Hundreds of rally attendees chanted, “Sí, se puede,” or “Yes, we can,” at the Capitol on Wednesday to support a pro-immigration legislative agenda.
Legislators, including Sen. Sylvia Garcia (D-Houston), spoke at the rally to oppose legislation that would repeal the Texas Dream Act and to advocate for higher education rights for undocumented students.
“We’ve got a lot of strong leaders with very strong and loud voices that will be here to defend and protect the Dream act,” Garcia said. “We are working on things that really matter to our community. This is not one moment today; it’s a movement.”
Ivonne Saldana, president of UT’s League of United Latin American Citizens chapter and government junior, said it is important for Latinos, especially students, to be engaged in spreading “cultural competency” and expressing their political opinions.
“Many Latinos feel disconnected from the legislature and do not realize that it is their right as constituents to voice their concerns to members of Congress. Many families often lack the resources and information needed to be politically engaged,” Saldana said in an email. “Latino students give voice to different aspects of the community by being engaged and taking the information to their families and voicing the concerns of the community.”
Denise Gilman, clinical law professor and co-director of the UT Immigration Clinic, said she thinks repealing the act would negatively impact students and the University.
“We have seen numerous undocumented students here at UT contribute in really meaningful ways, in all aspects of University life, whether it be promoting vibrant conversations on immigration or whether it just be excelling in their particular programs,” Gilman said.
Jason Millsaps, chief of staff for Rep. Mark Keough (R-The Woodlands), said undocumented students should not receive in-state tuition. Keough previously filed a bill that would discontinue the Texas Dream Act.
“The practice of singling out a group of people and rewarding them for not being in the country legally is hurting those who follow the law and wouldn’t otherwise qualify for in-state tuition due to length of residency,” Millsaps said.
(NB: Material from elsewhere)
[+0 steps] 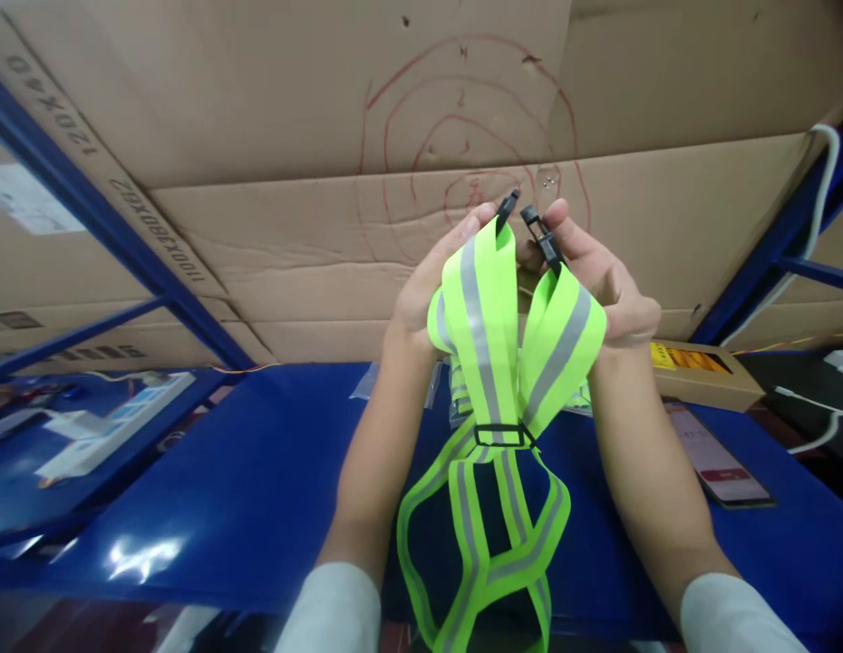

UT System Chancellor William McRaven has voiced support for providing undocumented students with in-state tuition.
“Chancellor McRaven not only feels it’s the morally right thing to do, but also that it ultimately benefits the economy of Texas to increase these students’ odds of earning a college degree by charging them in-state tuition rates,” UT System spokeswoman Jenny LaCoste-Caputo said in an email.
Rally attendee Julieta Paredes, an undocumented UT-Pan America student and member of La Unión Del Pueblo Entero, said in-state tuition is what allows her to attend the UT System school.
“As of now, it’s hard for me to pay for my college education, and if I was considered an international student, it would be impossible,” Paredes said.
According to Saldana, the increase in tuition would cause undocumented students to drop out, increase their loan debt or not consider higher education as an option.
“Young people are the future of this country and everyone deserves the right to be educated at the best institutions the U.S. has to offer, and that won’t happen in Texas if instate tuition is taken away,” Saldana said in an email.